In January 2021, the Trump administration delisted gray wolves from the Endangered Species Act, removing many protections afforded wolves. Fergus, Ojibwe tribal interests and Treves' lab spent several weeks preparing to petition against a hunt. In February, a judge ordered the Wisconsin Department of Natural Resources to hold a three-day wolf hunt in which hunters in several parts of northern Wisconsin could shoot wolves without having to cite a threat to their property. Non-tribal hunters killed more than 200 wolves, beyond DNR quotas for the harvest.
Fergus says her research has helped her better understand how to focus the tribe's plan. Anishinaabeg have taught her to respect the different roles and values of every living being. She wants to help federal and state agencies understand that killing predators doesn't have to be the answer, that science supports alternative coexistence routes.

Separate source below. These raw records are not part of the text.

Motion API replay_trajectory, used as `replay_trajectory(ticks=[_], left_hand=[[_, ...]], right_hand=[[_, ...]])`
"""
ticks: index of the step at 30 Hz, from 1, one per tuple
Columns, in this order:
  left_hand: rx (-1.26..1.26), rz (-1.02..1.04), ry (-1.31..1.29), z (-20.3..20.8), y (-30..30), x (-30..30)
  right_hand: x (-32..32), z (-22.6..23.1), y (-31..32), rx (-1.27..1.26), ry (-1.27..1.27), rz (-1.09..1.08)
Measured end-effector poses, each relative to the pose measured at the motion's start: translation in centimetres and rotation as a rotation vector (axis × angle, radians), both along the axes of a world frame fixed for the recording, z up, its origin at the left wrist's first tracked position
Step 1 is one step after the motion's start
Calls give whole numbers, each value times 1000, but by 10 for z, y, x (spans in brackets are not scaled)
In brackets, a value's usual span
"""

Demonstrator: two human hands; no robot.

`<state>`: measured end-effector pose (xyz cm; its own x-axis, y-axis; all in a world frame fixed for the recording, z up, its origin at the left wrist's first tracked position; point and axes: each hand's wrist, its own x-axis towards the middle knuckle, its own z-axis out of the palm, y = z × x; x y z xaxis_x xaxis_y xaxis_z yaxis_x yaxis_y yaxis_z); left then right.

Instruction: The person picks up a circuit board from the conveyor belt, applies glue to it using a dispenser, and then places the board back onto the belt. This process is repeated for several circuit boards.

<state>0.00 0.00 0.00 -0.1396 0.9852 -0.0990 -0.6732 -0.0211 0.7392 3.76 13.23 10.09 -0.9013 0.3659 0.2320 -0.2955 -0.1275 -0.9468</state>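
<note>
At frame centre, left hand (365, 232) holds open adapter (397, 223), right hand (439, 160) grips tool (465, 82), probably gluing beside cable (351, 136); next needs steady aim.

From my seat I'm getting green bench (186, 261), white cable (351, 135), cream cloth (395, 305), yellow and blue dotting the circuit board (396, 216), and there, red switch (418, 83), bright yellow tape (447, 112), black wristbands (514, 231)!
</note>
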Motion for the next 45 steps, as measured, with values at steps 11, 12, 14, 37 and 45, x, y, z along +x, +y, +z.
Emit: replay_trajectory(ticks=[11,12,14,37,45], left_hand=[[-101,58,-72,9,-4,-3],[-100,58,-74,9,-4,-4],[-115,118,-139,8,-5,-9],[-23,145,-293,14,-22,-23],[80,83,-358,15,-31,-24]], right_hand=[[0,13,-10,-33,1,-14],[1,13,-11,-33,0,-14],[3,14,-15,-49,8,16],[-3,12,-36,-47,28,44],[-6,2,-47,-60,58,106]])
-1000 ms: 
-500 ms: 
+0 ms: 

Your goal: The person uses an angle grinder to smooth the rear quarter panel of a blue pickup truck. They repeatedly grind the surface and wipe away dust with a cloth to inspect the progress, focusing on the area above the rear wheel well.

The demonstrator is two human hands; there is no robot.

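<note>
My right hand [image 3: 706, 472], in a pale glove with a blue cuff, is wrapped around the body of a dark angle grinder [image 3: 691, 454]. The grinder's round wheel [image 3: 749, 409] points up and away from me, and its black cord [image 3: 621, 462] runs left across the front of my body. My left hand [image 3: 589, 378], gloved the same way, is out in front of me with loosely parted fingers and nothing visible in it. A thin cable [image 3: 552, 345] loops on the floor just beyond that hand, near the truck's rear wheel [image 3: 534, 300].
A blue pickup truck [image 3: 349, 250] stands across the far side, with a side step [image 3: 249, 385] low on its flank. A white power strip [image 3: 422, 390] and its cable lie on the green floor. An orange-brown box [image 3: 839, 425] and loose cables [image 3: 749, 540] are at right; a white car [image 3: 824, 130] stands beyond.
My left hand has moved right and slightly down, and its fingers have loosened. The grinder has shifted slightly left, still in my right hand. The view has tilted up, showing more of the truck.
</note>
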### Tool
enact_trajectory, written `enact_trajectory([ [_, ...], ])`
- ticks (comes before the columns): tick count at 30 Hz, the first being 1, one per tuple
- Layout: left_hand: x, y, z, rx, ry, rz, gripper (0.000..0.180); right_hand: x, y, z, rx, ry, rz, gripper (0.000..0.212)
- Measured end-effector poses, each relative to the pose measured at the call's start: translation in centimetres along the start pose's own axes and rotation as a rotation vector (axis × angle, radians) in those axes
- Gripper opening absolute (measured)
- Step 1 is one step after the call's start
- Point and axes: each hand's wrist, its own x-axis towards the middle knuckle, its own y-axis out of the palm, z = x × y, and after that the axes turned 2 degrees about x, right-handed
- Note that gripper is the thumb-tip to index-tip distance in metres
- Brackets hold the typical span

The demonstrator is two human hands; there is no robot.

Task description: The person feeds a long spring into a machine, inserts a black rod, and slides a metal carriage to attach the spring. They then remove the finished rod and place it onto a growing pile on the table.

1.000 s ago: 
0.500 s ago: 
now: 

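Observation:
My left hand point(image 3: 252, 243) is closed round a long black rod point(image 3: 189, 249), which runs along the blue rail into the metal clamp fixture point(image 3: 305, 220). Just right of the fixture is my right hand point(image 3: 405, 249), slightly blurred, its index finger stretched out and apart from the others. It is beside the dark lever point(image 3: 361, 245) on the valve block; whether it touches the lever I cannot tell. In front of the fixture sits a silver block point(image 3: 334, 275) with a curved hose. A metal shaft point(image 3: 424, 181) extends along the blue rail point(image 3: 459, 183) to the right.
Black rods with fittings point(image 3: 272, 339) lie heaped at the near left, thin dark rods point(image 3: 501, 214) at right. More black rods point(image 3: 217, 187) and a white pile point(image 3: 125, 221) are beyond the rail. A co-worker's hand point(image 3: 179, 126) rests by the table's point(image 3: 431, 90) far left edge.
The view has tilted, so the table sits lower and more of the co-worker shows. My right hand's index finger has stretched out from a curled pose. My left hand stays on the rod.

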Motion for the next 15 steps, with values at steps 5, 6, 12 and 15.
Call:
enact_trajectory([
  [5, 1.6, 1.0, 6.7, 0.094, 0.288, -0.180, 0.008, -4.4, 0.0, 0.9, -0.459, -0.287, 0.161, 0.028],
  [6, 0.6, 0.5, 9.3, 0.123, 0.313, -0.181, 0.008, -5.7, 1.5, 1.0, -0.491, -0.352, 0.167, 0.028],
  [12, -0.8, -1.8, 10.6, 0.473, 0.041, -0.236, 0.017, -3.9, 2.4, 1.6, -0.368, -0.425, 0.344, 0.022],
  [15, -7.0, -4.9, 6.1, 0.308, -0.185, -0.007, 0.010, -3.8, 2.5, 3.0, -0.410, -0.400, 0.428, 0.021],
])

"It's a lot more meaningful to be able to empower farmers and teach state and federal agencies this different path from our history of nearly eradicating carnivore species and acting like our only tool is killing carnivores, which is not supported by science or by Anishinaabe knowledge," Fergus says. "I plan to continue having coexistence of carnivores be a huge focus in the wildlife program for the Bad River Tribe, because I see so many issues tying back to a broken relationship humans have with all the other members of our ecosystem."